第80章:改变想法
作者:露灯
毕竟寻常人怎么会给妾室下药来换好?
宁绮深怕宋倦言后面还会后招,对他的到来愈发厌恶。
今晚在知晓宋倦言来时,宁绮百般不情愿。可再怎么不情愿,她又躲不掉,只能走一步算一步。
夜阑人静,一轮明月高悬墨色的天边,庭院落花飘落在台阶上,寝内的熏香换成软香。
宋倦言面无表情踏入寝内,眉眼深邃,一袭湖蓝暗纹锦缎团花衣,行走间,芝兰玉树,全然不像是作恶多端的恶鬼。
宁绮瞥了一眼,垂眸低想,又要被狗咬。
肩膀忽然一沉,宁绮不必抬头就知道是宋倦言,还没有开口说话,宋倦言已经抓住她的皓腕。
冷冰冰的触感,如同冬日的溪水,宁绮莫名打了寒颤,抬眸间却已经被拽入床榻深处。
今夜过于漫长,宋倦言又跟之前一样,从容不迫。
唯一不同的便是,今日不像上次那般燥热,为此宁绮还算镇定。
可为何宋倦言的脸色越来越难看,甚至到后面几乎是压不住地粗鲁了几分,宁绮不明白。
难道他是厌倦自己?既然乏了,为何还要生气?宁绮的思绪混乱,耳畔传来他阴沉的声音。
“你为何跟上次不一样。”
什么不一样?
宁绮咬紧下唇,忍耐酸疼感,侧脸避开他阴翳的眉眼,下颌倏然一紧。原来是宋倦言骤然扼住她的下颌,咬牙切齿地道:“为何不看我。”
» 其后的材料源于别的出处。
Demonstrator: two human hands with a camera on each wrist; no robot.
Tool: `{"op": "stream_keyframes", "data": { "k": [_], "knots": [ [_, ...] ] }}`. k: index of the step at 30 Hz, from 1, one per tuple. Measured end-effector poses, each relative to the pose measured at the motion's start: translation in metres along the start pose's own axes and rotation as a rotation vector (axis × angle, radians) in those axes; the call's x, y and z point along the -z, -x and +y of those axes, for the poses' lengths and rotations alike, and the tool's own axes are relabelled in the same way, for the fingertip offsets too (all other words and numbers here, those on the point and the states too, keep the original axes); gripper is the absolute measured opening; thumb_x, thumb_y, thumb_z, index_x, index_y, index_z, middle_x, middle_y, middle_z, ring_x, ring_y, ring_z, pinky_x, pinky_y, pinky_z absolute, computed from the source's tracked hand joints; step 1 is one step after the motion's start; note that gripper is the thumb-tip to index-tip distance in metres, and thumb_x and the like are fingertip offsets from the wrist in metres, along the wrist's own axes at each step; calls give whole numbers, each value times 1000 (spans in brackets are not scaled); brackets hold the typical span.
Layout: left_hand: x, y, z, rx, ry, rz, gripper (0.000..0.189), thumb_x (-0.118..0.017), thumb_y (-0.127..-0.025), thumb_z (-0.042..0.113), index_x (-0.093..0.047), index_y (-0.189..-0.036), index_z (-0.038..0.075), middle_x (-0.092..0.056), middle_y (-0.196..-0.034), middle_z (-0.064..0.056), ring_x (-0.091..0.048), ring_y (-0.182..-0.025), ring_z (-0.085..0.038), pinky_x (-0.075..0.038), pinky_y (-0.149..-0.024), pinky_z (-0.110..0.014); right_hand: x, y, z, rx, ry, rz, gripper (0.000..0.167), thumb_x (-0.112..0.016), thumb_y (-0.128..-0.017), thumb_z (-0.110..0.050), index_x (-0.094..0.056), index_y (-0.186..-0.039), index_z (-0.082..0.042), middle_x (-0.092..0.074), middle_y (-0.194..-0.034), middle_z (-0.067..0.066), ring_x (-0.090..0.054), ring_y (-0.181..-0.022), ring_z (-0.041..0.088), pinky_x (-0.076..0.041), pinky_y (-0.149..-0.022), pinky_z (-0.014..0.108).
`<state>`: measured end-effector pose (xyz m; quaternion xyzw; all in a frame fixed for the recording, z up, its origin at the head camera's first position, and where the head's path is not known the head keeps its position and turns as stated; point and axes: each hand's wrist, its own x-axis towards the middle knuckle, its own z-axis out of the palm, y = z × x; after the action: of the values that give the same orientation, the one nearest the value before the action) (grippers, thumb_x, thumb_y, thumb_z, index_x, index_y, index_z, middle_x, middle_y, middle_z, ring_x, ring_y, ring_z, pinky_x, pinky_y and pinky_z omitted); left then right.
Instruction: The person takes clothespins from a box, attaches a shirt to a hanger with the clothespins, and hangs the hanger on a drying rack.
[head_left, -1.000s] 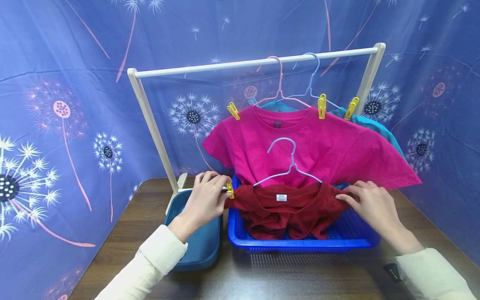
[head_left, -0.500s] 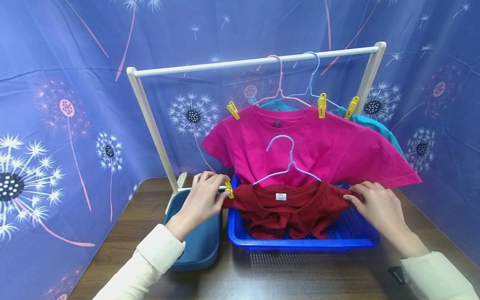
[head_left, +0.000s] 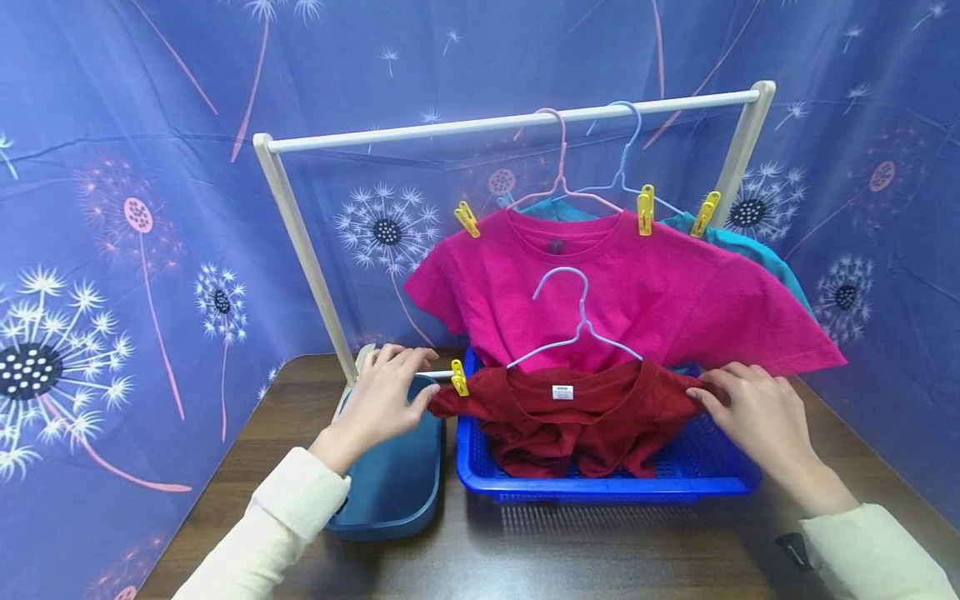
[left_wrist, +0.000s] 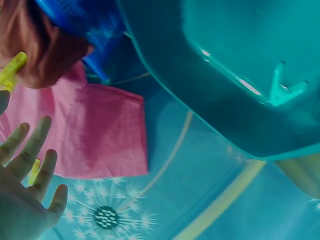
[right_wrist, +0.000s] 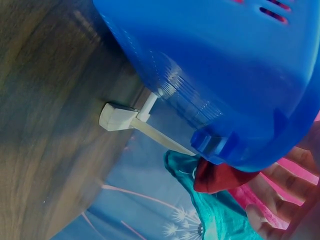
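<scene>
A dark red T-shirt (head_left: 577, 417) on a pale blue hanger (head_left: 581, 325) lies bunched in the blue basket (head_left: 600, 485). One yellow clothespin (head_left: 460, 379) sits on its left shoulder, by the hanger's end. My left hand (head_left: 375, 400) is just off the left sleeve tip, its fingers parted and holding nothing; the left wrist view shows those fingers (left_wrist: 37, 145) spread. With thumb and fingers, my right hand (head_left: 757, 425) pinches the right sleeve end. That red sleeve (right_wrist: 220, 176) also shows below the basket wall in the right wrist view.
A white rod on a wooden rack (head_left: 517, 125) holds a pink T-shirt (head_left: 570, 267) and a teal T-shirt (head_left: 757, 254) on hangers, with several yellow clothespins. Left of the basket stands a dark teal bin (head_left: 435, 492), a clothespin (left_wrist: 287, 90) inside. A small black object (head_left: 793, 550) lies at right.
My left hand has let go of the yellow clothespin and moved left, its fingers opening. My right hand has shifted slightly right along the sleeve, still pinching it.
</scene>
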<state>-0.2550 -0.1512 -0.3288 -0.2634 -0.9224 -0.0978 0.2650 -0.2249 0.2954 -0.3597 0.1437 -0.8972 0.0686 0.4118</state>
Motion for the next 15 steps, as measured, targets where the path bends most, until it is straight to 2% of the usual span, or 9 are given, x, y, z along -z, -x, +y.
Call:
{"op": "stream_keyframes", "data": {
  "k": [5,9,15],
  "knots": [
    [-4,5,-18,81,-31,-38,33,-65,-80,30,-56,-109,18,-64,-104,1,-49,-102,-24,-30,-92,-46,0,0,0,-4,5,-3,23,-76,-63,-22,-68,-79,-8,-64,-74,10,-57,-70,33,-36,-53,44],
    [-9,10,-32,170,-60,-112,31,-65,-80,28,-56,-107,16,-65,-100,-2,-49,-104,-28,-32,-85,-46,0,1,-1,-8,7,-2,24,-76,-63,-21,-68,-80,-7,-64,-74,11,-57,-70,33,-36,-53,44],
    [-18,18,-46,268,-112,-211,27,-65,-80,25,-57,-102,12,-65,-96,-8,-51,-95,-34,-32,-78,-48,-1,0,0,-11,10,-4,22,-75,-64,-21,-68,-79,-7,-64,-74,11,-57,-71,33,-36,-54,44]
  ]
}}
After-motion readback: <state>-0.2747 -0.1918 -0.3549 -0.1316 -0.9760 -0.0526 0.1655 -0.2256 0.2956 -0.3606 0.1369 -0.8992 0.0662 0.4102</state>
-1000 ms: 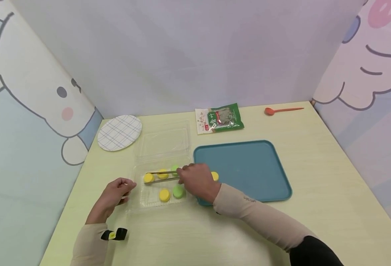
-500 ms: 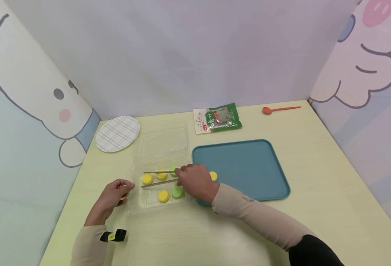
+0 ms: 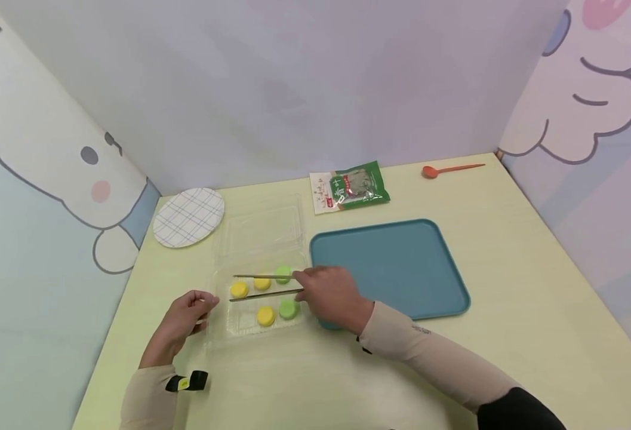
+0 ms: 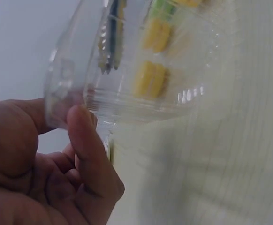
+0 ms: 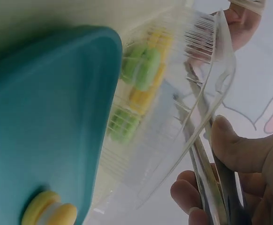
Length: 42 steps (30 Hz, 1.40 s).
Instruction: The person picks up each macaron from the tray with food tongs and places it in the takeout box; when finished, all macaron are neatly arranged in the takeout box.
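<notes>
A clear plastic clamshell box (image 3: 245, 328) lies unfolded, with three yellow macarons (image 3: 265, 316) and two green macarons (image 3: 288, 309) inside. My left hand (image 3: 187, 313) pinches the left edge of the box between thumb and fingers. In my right hand (image 3: 332, 295) is a pair of metal tongs (image 3: 267, 294), held level over the box from its right side. The tong arms are spread, with nothing gripped between the tips. In the right wrist view, another yellow macaron (image 5: 49, 208) rests on the blue tray (image 5: 56, 108); my right hand hides it in the head view.
The tray stands right beside the box. A round checked plate (image 3: 188, 218) is at the back left. A green and white packet (image 3: 350, 188) and a red spoon (image 3: 452, 170) lie along the back of the table (image 3: 530, 269), near the wall.
The tong arms have spread away from the leftmost yellow macaron, which stays in the box. My right hand has shifted slightly right. The left hand keeps its place.
</notes>
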Each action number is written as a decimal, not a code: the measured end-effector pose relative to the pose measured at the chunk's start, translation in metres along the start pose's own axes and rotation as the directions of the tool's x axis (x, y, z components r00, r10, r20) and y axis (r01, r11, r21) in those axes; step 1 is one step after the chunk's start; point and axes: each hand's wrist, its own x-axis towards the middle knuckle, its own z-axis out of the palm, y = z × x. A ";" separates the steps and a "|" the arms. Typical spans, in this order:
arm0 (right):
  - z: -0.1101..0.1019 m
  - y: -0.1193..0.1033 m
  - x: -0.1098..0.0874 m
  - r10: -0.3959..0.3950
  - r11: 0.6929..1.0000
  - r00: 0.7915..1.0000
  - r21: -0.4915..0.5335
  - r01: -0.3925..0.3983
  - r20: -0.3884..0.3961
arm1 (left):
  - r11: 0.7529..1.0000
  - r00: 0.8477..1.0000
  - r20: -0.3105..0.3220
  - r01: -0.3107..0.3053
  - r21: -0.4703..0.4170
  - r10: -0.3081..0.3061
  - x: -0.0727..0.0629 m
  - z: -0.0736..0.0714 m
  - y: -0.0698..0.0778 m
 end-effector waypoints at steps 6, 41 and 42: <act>-0.006 0.010 -0.015 0.035 0.993 0.997 0.112 -0.026 -0.074 | 1.000 1.000 0.005 -0.004 -0.001 0.004 0.000 0.000 0.002; -0.038 0.072 -0.106 0.162 0.980 0.959 0.154 -0.128 -0.233 | 1.000 1.000 -0.001 -0.012 -0.008 0.012 -0.002 0.001 0.003; -0.038 0.073 -0.108 0.160 0.981 0.958 0.146 -0.127 -0.238 | 1.000 1.000 -0.002 -0.012 -0.008 0.012 -0.002 0.001 0.003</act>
犹记上次,她分明一直羞怯地看着他,而不是躲避的姿态。
宋倦言的血液里沸腾怒意,从胸膛直至喉咙,最后变成不甘心的质问。
宁绮眼睫颤抖,鬓角沁出汗珠,双手无力地攥住被褥一角,实在弄不清楚宋倦言究竟每天在想什么,也怕说错话,万一惹怒他,干脆闭嘴。
可她不说话,却让宋倦言误会宁绮故意。
她分明是故意来气自己!
宋倦言仿佛找到怒意的宣泄口,迫不及待地要撕碎怀里的女人,凭什么她能安然无事地给自己下蛊,还故意气自己,凭什么?
在怒火中烧的间隙,他急不可耐地咬住宁绮的唇瓣,恶狠狠的目光盯着她的喉咙。那一股恨意夹杂着说不清的怒意,驱使他像是要吞入生肉般,撕咬着那份不甘心。
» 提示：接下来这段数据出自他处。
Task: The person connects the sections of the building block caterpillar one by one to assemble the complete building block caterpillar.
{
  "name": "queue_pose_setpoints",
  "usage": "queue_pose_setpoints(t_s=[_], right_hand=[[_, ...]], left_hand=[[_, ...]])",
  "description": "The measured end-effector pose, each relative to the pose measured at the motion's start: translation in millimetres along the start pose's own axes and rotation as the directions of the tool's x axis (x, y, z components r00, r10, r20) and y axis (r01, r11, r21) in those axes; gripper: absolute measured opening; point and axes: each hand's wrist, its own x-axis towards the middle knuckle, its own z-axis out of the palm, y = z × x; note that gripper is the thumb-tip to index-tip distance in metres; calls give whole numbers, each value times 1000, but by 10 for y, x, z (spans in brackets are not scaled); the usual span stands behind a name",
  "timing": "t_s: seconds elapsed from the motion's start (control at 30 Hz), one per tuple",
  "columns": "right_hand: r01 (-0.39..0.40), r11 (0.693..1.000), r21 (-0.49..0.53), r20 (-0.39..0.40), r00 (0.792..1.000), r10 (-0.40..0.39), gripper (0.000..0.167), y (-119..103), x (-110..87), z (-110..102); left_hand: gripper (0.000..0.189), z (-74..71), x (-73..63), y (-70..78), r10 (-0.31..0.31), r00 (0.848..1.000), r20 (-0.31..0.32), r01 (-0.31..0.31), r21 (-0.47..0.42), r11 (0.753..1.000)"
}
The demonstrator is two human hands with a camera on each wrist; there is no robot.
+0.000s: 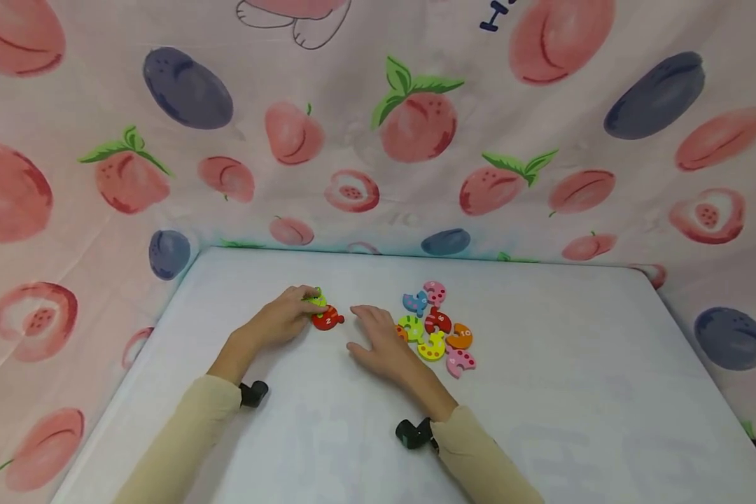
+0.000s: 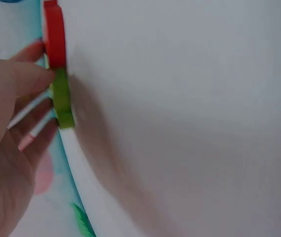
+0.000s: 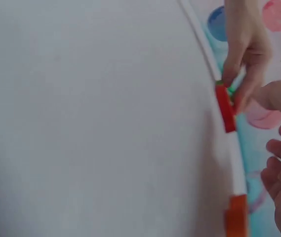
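In the head view my left hand [image 1: 283, 313] pinches a pair of flat animal-shaped number pieces, one red [image 1: 330, 319] and marked 2, the other yellow-green [image 1: 318, 301]. The left wrist view has them edge-on: the thumb lies on the green piece [image 2: 62, 98] close to where it meets the red piece [image 2: 56, 37], with fingers behind both. My right hand [image 1: 384, 341] holds nothing; its fingers are spread and relaxed, between the red piece and a cluster of similar pieces. From the right wrist, the red piece [image 3: 225, 107] shows beside the left fingers.
Right of my right hand lies the cluster of number pieces, among them a blue one [image 1: 415, 302], a yellow one [image 1: 432, 346], an orange one [image 1: 460, 337] and a pink one [image 1: 460, 362]. A fruit-print cloth [image 1: 353, 84] rises behind the white table [image 1: 573, 392].
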Motion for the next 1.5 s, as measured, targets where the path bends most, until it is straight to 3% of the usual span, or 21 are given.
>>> queue_pose_setpoints(t_s=[0.13,0.3,0.57,0.9,1.13,1.5], right_hand=[[-58,994,-91,-68,996,52,62,38,-197,-141],[-117,972,-205,-72,992,105,59,143,-313,-196],[-106,949,-299,-56,994,93,49,228,-348,-236],[-100,965,-241,-14,995,100,51,190,-296,-215],[-151,964,-221,-24,989,149,58,172,-263,-191],[-156,966,-207,-65,987,145,56,166,-199,-156]], left_hand=[[29,54,5,153,-80,996,-36,77,-64,995],[34,133,7,233,-116,988,-99,108,-77,991],[59,179,4,228,-212,975,-70,193,-217,957],[63,236,-28,177,-273,959,-80,243,-265,933],[63,273,-41,153,-274,956,-102,238,-272,932],[61,294,-58,134,-255,958,-134,207,-292,934]])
宁绮疼得双眼氤氲,冷汗涔涔,以为他要吃掉自己的唇瓣,吓得连忙央求地看向他。
宋倦言注视着她布满水雾的双眸。他看到了求饶、害怕、甚至还有一份厌恶。
他的怒意在接触到厌恶时,宛若惨遭冷水泼了一身。血液沸腾终止,他的理智回笼,全身陷入了冰冷的窒息。
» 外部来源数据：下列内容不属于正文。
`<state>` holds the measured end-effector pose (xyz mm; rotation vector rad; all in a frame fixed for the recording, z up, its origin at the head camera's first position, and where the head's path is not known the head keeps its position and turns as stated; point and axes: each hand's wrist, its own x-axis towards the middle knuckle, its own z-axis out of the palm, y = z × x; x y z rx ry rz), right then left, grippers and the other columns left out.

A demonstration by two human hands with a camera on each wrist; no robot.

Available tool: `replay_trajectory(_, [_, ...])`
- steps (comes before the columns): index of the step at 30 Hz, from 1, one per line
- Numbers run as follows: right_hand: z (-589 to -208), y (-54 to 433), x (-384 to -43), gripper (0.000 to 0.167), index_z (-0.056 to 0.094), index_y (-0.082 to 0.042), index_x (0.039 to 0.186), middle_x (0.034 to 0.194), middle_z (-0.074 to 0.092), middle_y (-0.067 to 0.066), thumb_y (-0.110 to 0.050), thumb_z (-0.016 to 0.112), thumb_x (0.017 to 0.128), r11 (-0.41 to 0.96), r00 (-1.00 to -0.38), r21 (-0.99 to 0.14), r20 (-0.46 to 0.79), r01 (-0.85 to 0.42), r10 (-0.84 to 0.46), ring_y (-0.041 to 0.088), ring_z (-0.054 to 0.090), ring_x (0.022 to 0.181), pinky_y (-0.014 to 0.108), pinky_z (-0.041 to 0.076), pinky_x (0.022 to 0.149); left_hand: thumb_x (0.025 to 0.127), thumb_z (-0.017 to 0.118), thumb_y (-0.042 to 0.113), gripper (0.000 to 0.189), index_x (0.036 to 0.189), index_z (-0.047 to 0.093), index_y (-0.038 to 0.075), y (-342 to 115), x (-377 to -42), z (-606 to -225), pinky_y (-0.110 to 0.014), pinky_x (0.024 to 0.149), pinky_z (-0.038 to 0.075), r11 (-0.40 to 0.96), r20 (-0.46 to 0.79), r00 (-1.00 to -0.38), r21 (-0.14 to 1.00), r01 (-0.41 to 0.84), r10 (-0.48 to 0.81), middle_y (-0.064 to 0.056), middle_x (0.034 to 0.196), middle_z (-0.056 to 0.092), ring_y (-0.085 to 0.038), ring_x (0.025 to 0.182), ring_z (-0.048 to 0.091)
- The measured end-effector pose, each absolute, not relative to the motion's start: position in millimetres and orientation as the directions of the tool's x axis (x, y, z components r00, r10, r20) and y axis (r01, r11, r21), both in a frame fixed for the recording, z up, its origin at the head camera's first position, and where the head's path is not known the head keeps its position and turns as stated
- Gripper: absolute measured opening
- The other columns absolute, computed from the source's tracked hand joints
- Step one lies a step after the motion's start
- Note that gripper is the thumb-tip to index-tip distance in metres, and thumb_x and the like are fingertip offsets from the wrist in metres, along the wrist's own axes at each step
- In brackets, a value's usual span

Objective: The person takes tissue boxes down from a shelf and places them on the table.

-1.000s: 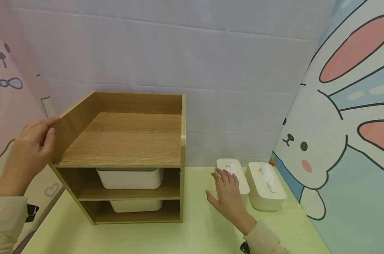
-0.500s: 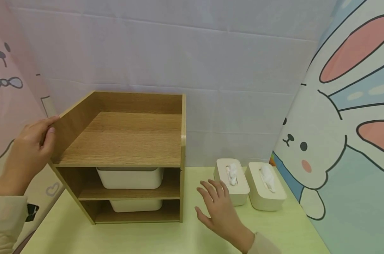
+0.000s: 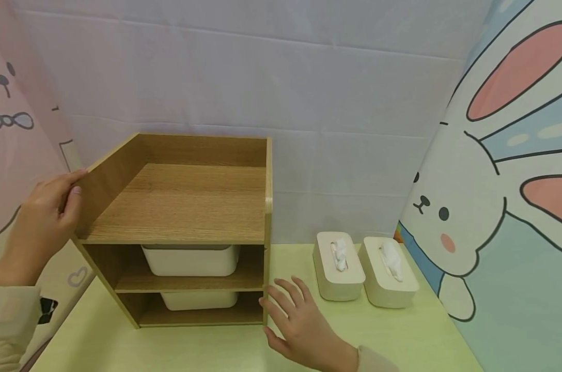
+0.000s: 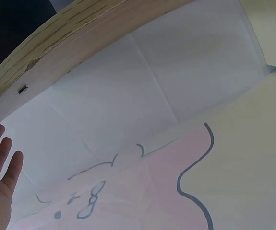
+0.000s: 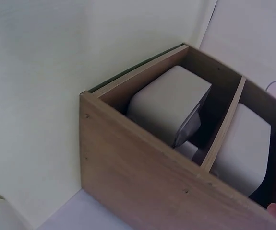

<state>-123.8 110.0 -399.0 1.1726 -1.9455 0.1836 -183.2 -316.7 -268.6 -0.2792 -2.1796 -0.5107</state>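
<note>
A wooden desktop shelf (image 3: 178,204) stands on the left part of the table. My left hand (image 3: 41,222) rests against the upper front edge of its left side panel. In the left wrist view several straight fingers (image 4: 6,165) lie near that panel's outer face. My right hand (image 3: 304,330) is just off the shelf's lower right front corner, fingers spread and nothing held; contact with the side panel cannot be told. White bins, an upper one (image 3: 190,261) and a lower one (image 3: 199,300), sit in the two compartments. The right wrist view shows both bins from the front.
Two cream tissue boxes, a left one (image 3: 341,281) and a right one (image 3: 388,289), stand side by side right of the shelf, with tissue poking out. A pale green table (image 3: 202,349) carries everything. Fabric walls, one with a rabbit print (image 3: 467,227), close it in.
My right hand has moved left and toward me, from over the left tissue box to the shelf's lower right corner. The left hand, shelf and boxes stay put.
</note>
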Motion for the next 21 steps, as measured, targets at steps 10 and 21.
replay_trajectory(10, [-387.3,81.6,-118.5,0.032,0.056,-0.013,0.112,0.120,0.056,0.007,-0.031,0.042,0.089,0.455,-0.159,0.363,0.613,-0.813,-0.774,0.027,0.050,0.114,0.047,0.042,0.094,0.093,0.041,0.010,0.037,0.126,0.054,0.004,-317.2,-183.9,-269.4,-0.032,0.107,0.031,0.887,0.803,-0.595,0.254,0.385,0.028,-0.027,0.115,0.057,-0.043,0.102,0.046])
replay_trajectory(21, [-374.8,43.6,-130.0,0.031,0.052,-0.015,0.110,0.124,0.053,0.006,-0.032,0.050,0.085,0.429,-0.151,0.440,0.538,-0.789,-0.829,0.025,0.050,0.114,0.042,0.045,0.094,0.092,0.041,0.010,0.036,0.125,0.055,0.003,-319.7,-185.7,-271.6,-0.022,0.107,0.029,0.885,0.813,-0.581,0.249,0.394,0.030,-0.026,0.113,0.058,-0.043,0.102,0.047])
几乎片刻间,他松开唇齿,目光落在她苍白的小脸,以及被撕咬血迹的唇瓣。
宋倦言迫使自己挪开视线,掀起一抹讽刺的笑容,欲要说什么,却不曾想躺在床褥间的宁绮,像是认命般,轻声道:“不继续吗?”
四个字,莫名让他抬起下颌,右手攥紧。
四周的气息变得凝滞,粉饰的太平,仿佛一触即发。
宋倦言想狠狠地揪住宁绮的衣领,想要掐断这一截脖颈,也许,掐断后,就再也无法有人左右他的思绪。
奈何,奈何。
宋倦言最终还是甩袖离去。
他这次离去后,宁绮被下了禁足令。
她不能离开自己的厢房半步。
宁绮闻言,险些要捏碎手里的茶盏,但左右一想,犯不着跟他计较,只能在练字的时候,借用写错字,撕碎宣纸来发泄几分不甘。
同样,宋倦言在离开云浮后,将自己关在山月阁楼,足足三天三夜。
赵十等人都不知道宋倦言那夜究竟为何暴怒离开云浮,又为何把自己关禁闭。
身为奴才,不能僭越主子的事。
五天后,宋倦言从山月阁楼出来,周身的气息变得越发凌厉,面无波澜的冷脸令人无法琢磨他的心思。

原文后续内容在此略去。